## [Work to complete]
For the data below, give again exactly the lines from the one containing "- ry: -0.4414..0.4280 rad" through the one containing "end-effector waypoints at", both ends included, and no others.

## [Provided data]
*** Begin section ***

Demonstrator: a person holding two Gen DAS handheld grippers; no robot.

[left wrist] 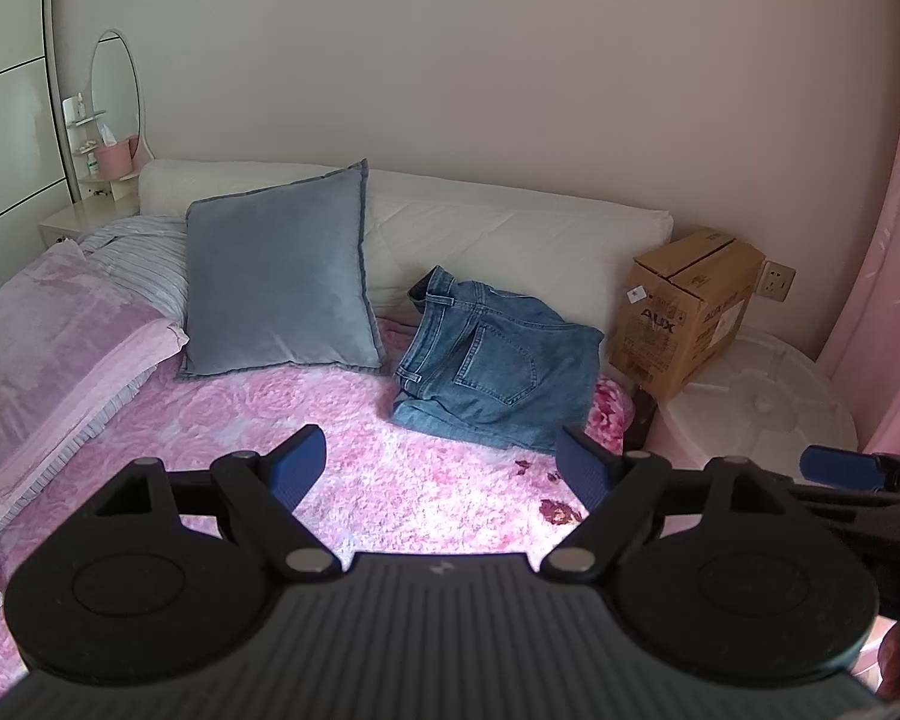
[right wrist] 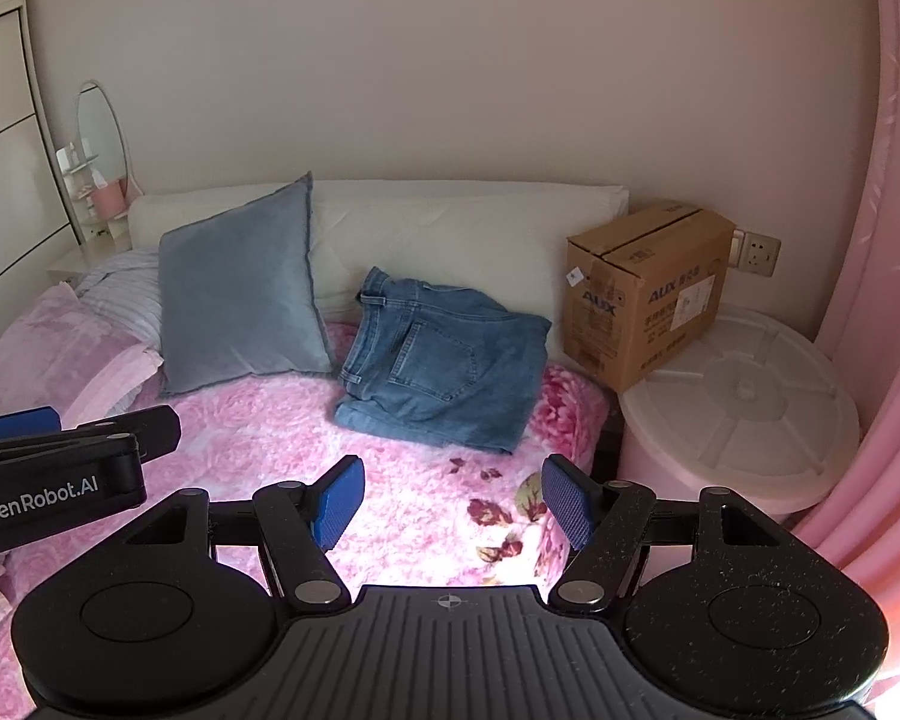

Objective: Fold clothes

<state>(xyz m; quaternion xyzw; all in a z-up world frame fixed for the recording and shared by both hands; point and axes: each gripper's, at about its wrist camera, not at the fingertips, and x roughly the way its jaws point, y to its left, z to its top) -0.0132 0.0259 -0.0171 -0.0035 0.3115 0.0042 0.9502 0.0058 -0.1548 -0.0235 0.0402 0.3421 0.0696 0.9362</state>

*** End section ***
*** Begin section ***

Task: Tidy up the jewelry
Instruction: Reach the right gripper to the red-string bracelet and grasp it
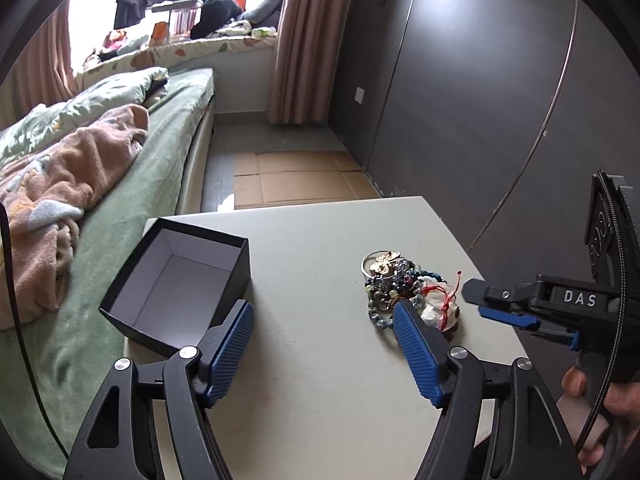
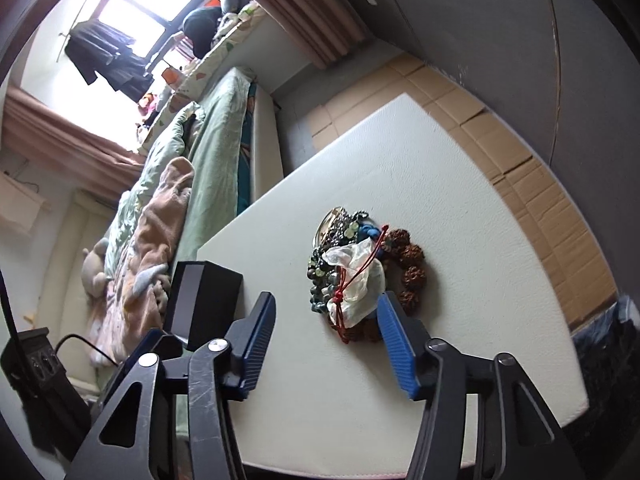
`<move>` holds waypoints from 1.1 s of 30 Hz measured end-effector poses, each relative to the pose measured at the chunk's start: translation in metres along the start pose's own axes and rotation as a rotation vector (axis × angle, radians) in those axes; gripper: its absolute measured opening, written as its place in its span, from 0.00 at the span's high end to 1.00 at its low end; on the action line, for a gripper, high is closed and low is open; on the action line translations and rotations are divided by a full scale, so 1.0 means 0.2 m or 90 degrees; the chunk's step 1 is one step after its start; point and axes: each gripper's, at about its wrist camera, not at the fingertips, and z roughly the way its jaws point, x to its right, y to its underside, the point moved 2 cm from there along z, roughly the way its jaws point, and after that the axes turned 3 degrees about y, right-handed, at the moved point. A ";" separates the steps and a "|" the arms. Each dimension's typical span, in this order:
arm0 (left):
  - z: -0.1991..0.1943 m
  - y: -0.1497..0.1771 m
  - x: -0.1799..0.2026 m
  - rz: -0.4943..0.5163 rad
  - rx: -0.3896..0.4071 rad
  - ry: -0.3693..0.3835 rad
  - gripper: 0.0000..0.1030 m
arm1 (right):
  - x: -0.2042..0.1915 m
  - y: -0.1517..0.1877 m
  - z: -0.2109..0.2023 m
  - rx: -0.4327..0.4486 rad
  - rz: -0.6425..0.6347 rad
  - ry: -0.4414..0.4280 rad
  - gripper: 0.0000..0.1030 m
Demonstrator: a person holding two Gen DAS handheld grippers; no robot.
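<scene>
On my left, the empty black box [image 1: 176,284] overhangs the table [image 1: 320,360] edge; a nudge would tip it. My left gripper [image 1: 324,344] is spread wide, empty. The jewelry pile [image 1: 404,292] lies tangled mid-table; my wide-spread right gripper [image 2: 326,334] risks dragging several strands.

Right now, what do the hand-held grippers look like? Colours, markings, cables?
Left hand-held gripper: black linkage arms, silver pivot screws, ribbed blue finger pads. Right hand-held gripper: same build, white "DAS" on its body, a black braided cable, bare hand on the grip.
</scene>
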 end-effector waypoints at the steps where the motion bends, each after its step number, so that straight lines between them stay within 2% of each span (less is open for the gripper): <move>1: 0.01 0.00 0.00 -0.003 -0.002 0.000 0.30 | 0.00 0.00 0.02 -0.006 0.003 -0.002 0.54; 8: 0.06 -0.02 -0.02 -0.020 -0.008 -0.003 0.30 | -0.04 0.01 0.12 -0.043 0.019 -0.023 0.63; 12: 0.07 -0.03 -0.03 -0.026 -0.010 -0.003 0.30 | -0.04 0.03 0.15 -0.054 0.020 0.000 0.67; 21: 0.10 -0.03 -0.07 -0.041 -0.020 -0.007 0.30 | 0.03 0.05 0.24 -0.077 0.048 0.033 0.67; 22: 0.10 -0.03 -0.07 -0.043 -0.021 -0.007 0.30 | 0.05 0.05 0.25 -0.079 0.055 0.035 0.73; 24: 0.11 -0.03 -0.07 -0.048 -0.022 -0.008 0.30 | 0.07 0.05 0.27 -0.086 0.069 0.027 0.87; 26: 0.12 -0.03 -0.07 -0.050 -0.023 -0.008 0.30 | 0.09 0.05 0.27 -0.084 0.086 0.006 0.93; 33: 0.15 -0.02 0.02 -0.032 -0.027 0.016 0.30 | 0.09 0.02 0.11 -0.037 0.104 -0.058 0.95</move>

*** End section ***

## [Solved problem]
  - ry: -0.4414..0.4280 rad
  - gripper: 0.0000..0.1030 m
Demonstrator: a person holding two Gen DAS handheld grippers; no robot.
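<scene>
On my left, the empty black box [image 1: 176,284] overhangs the table [image 1: 320,360] edge; a nudge would tip it. My left gripper [image 1: 324,344] is spread wide, empty. The jewelry pile [image 1: 404,292] lies tangled mid-table; my wide-spread right gripper [image 2: 326,334] risks dragging several strands.

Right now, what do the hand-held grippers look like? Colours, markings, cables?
Left hand-held gripper: black linkage arms, silver pivot screws, ribbed blue finger pads. Right hand-held gripper: same build, white "DAS" on its body, a black braided cable, bare hand on the grip.
</scene>
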 end-effector waypoints at the steps where the motion bends, each after its step number, so that straight lines between them stay within 2% of each span (less is open for the gripper): <move>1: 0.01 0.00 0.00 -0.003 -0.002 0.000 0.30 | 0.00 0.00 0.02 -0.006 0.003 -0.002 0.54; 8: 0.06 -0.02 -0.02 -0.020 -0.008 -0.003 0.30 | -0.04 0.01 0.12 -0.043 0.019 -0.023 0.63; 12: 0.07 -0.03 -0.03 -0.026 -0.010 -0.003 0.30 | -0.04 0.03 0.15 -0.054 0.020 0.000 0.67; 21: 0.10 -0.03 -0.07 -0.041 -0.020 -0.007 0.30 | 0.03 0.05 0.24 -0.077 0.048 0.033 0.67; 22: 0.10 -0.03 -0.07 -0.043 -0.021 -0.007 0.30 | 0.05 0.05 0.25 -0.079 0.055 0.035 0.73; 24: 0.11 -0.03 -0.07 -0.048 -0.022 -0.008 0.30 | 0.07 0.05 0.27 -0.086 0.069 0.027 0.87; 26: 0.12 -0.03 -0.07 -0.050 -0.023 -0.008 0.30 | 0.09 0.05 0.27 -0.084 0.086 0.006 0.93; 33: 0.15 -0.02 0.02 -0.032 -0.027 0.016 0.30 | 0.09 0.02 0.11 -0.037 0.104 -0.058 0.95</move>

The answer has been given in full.